We stress to them the importance of hydration, particularly during the dose ramp-up period. I would say this is a really important thing that patients have control over in making treatment initiation a success. We give each patient a specific outline for the dates to begin taking allopurinol and start the hydration protocol. We will also specify the dates and times of each dose, as well as the dates and times for their lab work and related follow-up appointments. By having the days of the week and appointments filled in ahead of time, patients can actually be marking off when things have been completed and track their progress through ramp-up. This can help make things as simple as possible for our patients. Please see the full Prescribing Information for complete preparation recommendations.
Our schedulers need to understand the timing behind when we need our patients to get labs and how this will impact their appointment time. We will also take the time to educate patients, that while a side effect like tumor lysis syndrome, or TLS, can occur, in the phase 3 clinical trials with VENCLEXTA there was 0% incidence of clinical TLS after the implementation of the 5-week dose ramp up, prophylaxis, and monitoring. Up to 3% of overall TLS was observed.

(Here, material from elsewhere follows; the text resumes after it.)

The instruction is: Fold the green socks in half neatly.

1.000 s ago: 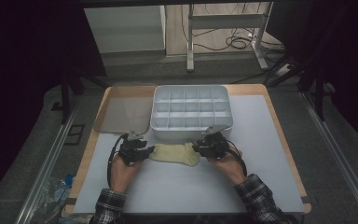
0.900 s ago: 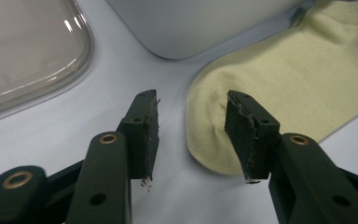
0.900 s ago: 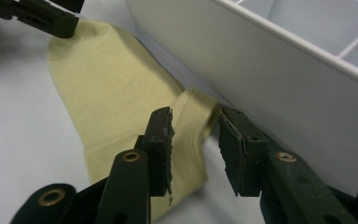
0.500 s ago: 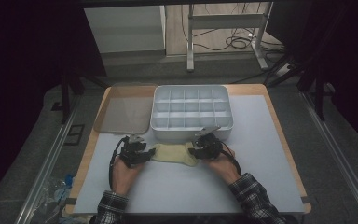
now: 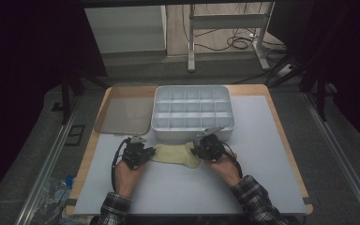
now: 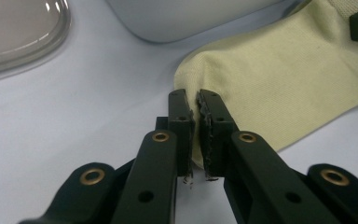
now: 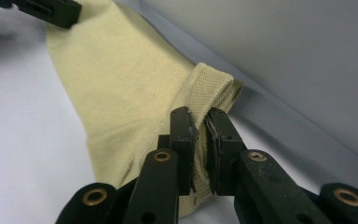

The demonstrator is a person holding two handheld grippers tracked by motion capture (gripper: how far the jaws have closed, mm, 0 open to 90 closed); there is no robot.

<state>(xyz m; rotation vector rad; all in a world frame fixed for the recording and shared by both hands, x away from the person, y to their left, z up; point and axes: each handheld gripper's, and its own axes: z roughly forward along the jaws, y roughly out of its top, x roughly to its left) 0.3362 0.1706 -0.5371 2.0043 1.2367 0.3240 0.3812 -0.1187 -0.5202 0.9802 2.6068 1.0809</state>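
both hands rest low on the mat just in front of the compartment tray (image 5: 193,112), the left gripper (image 5: 138,152) and right gripper (image 5: 204,147) having just closed to pinch opposite ends of the yellow sock (image 5: 174,153) lying flat between them.

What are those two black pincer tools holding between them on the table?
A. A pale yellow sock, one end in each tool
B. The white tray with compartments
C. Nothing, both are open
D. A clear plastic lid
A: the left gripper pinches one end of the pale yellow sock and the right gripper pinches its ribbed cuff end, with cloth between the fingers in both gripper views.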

In the event that it does occur, refer to the Prescribing Information for recommendations on dose interruptions or modifications. Thus, patients and their providers understand that while it may seem like there is a lot of up-front monitoring and labs during VENCLEXTA initiation, that it is simply part of the process. It is important to plan ahead for labs to make sure patients are appropriately monitored. A few ways to get stat labs are: To get them in your own outpatient clinic, which is what we do. Another option might be to get stat labs in a local or affiliated outpatient hospital. Another common option could be to get them at a local or national reference lab. What’s important is that the lab understands why you need a response quickly.

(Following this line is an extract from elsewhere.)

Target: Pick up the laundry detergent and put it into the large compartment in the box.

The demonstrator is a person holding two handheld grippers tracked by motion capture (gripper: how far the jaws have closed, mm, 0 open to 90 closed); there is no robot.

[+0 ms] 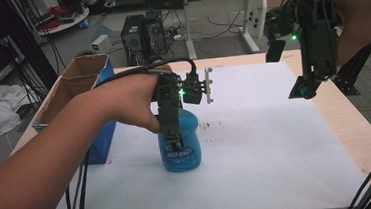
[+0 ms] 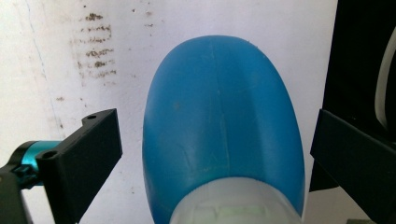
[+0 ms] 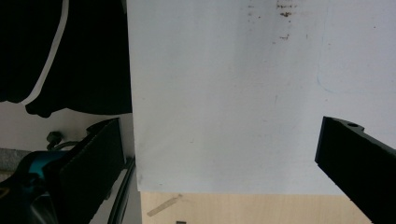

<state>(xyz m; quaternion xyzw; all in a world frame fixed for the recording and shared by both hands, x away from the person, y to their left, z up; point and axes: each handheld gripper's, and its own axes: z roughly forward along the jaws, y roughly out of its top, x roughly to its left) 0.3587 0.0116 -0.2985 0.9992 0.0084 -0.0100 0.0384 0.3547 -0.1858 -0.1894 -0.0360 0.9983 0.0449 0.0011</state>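
My left gripper (image 1: pixel 174 130) hangs right over the blue bottle (image 1: pixel 180 145), which stands upright on the white sheet (image 1: pixel 267 143) near the table's front; its jaws are spread wide on either side of the bottle (image 2: pixel 219 126), not touching it. Farther back, beside a cardboard box (image 1: pixel 78 78), my right gripper (image 1: pixel 305 87) hovers above the sheet's far right edge, jaws wide and holding nothing

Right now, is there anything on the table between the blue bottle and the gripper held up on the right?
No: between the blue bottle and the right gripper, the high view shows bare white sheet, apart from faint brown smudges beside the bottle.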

Ultimately, the treatment initiation for the VENCLEXTA regimen requires some planning for you and your patient. My biggest piece of advice with VENCLEXTA is to educate your team, educate your patients, and simply be prepared. In my opinion, both academic centers and community practices should be able to successfully initiate VENCLEXTA. Thank you for taking the time to walk with me through the initiation of treatment with VENCLEXTA for patients with previously untreated or relapsed, refractory CLL.